Выбрать главу

Кроме холеры, которая не прекращалась, развивалось много других заболеваний. Почти все офицеры были больны. Между тем походные госпитали почему-то совсем даже не были погружены на суда и остались в Варне; их ждали со дня на день, но они не приходили.

Однако осадные работы должны были вестись усиленно, чтобы покончить с Севастополем как можно скорее. И с первых же дней английские солдаты поняли, что их любящий комфорт старый главнокомандующий, облюбовавший для штаб-квартиры Балаклаву, не пощадил ни ног их, ни спин, так как разные тяжести, необходимые на позициях, приходилось тащить им на себе за полтора десятка километров, рабочих лошадей было мало, корму для них тоже мало; надрываясь на подвозе осадных орудий к позициям, они выбивались из сил и погибали. Местность была гористая, дороги плохие, если не приходилось их тут же прокладывать.

Даже огромные гвардейцы дивизии герцога Кембриджского, племянника королевы Виктории, и те через несколько дней сильно подались и имели измученный вид.

Французы занимали левый фланг осадной линии; им от Камышовой и Стрелецкой бухт до позиций было гораздо ближе; их главный штаб, подготовлявший экспедицию, оказался гораздо предусмотрительнее английского; их интендантство заботливее; в их лагере было меньше больных.

Но третье союзное знамя, которое Сент-Арно собирался приветствовать на стенах Севастополя, принадлежало туркам. Их дивизия насчитывала семь тысяч офицеров и солдат; они привезли с собой двенадцать полевых орудий и девять осадных, но кормить людей этой дивизии приходилось французам на свой счет еще в Варне, и если в первое время в Крыму даже французские солдаты не могли получить того, что им полагалось, то турки тем более.

Поставленные как резервные силы в тылу французских и английских лагерей, турки, мучимые голодом, толпами бродили около кухонь и походных пекарен французов и англичан, выпрашивая необглоданные кости и хлебные корки; рылись в кучах отбросов и расходились по окрестностям в надежде ограбить местных жителей.

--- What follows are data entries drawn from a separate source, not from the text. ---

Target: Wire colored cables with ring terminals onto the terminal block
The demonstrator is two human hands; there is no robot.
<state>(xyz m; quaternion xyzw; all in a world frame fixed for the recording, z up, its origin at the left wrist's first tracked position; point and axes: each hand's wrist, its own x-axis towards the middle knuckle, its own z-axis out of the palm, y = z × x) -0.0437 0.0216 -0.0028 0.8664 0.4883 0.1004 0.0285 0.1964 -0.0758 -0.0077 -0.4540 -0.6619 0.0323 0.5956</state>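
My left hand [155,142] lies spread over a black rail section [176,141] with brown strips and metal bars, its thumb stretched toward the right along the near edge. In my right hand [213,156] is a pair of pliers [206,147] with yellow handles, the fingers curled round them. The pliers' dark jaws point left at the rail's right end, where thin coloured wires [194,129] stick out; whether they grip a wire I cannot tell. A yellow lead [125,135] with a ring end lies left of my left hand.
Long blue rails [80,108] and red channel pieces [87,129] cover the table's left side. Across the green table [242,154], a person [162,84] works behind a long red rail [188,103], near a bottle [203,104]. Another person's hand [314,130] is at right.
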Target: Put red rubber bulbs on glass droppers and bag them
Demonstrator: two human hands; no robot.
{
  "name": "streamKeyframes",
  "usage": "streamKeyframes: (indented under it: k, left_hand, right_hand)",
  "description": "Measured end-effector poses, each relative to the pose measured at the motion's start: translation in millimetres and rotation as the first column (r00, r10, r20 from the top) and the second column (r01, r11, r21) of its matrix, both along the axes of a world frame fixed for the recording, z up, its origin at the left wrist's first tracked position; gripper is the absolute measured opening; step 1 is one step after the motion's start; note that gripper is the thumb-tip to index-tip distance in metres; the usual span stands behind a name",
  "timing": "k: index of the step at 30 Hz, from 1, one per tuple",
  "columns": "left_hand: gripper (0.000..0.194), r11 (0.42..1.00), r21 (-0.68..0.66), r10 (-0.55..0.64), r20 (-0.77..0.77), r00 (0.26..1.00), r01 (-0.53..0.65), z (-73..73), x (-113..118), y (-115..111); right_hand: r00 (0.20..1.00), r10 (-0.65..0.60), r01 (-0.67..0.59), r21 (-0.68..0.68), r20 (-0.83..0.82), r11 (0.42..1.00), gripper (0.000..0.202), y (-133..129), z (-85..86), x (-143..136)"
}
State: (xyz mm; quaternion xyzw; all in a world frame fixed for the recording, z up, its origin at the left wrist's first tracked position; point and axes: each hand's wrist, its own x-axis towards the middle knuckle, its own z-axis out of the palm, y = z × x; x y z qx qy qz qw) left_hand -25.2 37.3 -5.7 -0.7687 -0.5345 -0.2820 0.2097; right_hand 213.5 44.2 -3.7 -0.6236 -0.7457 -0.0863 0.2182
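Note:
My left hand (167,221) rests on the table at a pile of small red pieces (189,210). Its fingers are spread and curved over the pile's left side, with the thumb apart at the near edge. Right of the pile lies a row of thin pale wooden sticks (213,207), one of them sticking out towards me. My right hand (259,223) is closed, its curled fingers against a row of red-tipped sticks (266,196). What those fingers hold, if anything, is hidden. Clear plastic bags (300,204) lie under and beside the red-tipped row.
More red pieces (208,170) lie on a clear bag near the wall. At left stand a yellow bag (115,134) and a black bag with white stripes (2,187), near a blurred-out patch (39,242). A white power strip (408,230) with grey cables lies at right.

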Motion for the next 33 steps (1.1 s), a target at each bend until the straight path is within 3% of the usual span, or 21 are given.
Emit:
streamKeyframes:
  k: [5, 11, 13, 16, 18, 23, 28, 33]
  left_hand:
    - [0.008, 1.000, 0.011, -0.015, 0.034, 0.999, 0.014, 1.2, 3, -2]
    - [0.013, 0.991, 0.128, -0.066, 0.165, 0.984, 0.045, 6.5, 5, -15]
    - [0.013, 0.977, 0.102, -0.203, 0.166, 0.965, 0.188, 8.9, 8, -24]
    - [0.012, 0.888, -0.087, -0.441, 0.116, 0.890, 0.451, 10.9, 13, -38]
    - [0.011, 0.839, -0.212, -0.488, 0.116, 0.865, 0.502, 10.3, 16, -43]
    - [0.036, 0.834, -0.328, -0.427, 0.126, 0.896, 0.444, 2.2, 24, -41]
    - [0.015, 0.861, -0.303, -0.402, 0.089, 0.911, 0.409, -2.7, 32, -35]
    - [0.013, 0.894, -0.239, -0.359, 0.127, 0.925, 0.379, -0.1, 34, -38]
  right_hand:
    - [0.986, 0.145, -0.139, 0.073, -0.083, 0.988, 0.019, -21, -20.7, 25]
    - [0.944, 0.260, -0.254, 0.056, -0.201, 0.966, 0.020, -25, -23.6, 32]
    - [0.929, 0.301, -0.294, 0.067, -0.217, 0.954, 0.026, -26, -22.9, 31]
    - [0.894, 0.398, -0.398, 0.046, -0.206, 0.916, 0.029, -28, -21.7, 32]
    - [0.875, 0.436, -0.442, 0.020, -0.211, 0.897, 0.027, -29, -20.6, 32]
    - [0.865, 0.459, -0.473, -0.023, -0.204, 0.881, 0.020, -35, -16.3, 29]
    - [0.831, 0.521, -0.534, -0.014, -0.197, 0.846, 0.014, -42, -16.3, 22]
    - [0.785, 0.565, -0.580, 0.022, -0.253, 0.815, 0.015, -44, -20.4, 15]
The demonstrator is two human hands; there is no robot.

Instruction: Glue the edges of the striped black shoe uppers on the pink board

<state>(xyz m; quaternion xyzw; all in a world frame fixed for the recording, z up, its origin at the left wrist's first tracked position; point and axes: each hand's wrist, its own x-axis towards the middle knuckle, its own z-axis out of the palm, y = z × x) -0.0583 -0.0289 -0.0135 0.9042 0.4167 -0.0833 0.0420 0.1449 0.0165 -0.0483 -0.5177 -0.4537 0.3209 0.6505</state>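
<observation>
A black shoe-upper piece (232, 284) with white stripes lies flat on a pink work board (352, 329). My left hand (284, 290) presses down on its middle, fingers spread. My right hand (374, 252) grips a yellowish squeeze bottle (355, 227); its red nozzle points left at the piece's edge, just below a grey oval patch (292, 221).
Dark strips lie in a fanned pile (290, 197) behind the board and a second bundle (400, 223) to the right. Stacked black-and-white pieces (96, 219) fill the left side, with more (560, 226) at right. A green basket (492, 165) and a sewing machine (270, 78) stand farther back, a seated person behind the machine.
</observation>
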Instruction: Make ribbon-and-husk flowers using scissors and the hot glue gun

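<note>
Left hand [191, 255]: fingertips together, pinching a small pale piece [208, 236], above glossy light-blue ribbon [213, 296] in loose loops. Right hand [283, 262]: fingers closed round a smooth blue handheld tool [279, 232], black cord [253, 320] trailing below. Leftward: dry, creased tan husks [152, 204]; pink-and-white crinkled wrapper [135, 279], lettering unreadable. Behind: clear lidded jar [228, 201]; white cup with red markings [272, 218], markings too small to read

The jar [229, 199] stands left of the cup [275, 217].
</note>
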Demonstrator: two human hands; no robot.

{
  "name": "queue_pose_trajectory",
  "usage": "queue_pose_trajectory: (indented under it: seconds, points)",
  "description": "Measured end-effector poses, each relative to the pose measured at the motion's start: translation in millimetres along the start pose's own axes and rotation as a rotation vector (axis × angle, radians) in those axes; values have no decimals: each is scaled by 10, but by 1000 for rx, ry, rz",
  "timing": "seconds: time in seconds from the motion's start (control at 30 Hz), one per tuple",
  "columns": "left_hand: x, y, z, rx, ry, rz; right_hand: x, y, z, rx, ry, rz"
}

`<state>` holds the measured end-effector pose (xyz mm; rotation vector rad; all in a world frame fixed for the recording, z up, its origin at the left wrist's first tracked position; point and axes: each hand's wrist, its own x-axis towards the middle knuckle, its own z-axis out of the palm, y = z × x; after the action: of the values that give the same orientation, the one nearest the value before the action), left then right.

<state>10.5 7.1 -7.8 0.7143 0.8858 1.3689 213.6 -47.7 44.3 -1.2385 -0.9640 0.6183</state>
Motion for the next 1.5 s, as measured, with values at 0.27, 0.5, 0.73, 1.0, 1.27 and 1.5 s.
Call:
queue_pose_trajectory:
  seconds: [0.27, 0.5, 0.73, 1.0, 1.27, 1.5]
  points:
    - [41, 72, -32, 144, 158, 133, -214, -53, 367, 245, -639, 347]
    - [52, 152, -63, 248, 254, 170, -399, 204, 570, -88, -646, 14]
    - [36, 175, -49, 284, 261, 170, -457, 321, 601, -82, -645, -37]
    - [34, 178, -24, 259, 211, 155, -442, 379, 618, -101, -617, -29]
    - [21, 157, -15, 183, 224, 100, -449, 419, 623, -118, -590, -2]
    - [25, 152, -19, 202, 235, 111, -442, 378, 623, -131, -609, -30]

Но к этой последней спасительной мысли пришли и главнокомандующие союзных армий, решив ограбить Ялту как наиболее близкий к Севастополю и наиболее населенный из прибрежных городов.

Это было утром 22 сентября – перед Ялтой выстроилась эскадра в десять вымпелов; из этих судов, часть которых принадлежала английскому, часть – французскому военному флоту, особенно выделялись величиной два трехдечных корабля, сопровождавшихся на случай безветрия двумя колесными пароходами.

И ялтинцы только еще спрашивали друг друга встревоженно, что может значить этот ранний и торжественный визит, как один из пароходов подошел к берегу.

Тогда всем ясно стало, что надо бежать из города, и первыми двинулись различные, свойственные уездным городам того времени «присутственные места»: казначейство, уездный суд, городская управа и прочие. Весь гарнизон Ялты – около пятидесяти солдат и казаков при офицере – прикрывал это шествие. Таща детей и узлы наскоро собранного скарба, потянулись за ним жители по дороге на Симферополь, мимо Гурзуфа, Алушты и других татарских аулов.

Но уйти успела только часть жителей. Союзники действовали быстро. С каждого судна были спущены шлюпки; в них посажено человек до пятидесяти солдат, и десант этот, рассыпавшись по набережной и всюду по улицам, чуть ли не к каждому дому поставил часового; всякое движение было прекращено, все замерло, ожидая, что будет дальше.

Дальше же начался грабеж. Все дойные коровы и козы, которых ввиду раннего часа не успели еще выгнать на пастбище, выгонялись со двора на улицу, откуда их гнали к пристани, чтобы грузить на шлюпки и баркасы. Туда же тащили мешки, набитые курами и прочей домашней птицей. Так как свиней вообще трудно перегонять с места на место, то их кололи штыками и подвозили туши их к пристани на обывательских подводах. Хлеб, яйца, вино, сахар, мука, крупа – все съестное забиралось и отправлялось на суда.

Однако солдаты нуждались не только в съестном. Они выламывали двери и окна, которые могли пригодиться им в лагере; из сундуков и гардеробов вытаскивали пальто; потом, входя во вкус полной безнаказанности своих действий, разбивали прикладами посуду, рвали штыками картины, книги, вообще уничтожали то, что им было не нужно или чего не могли унести.

С почтовой станции вывезли все брошенные там экипажи и сбрую, опустошили все магазины и казенные склады. Совершенно разорили и Ливадию, принадлежавшую тогда графу Потоцкому.

Два дня длился этот погром Ялты и окрестных имений. Только в ночь на 24 сентября ушла эскадра, и только имение императрицы – «Ореанда» – осталось нетронутым из соображений высшей политики.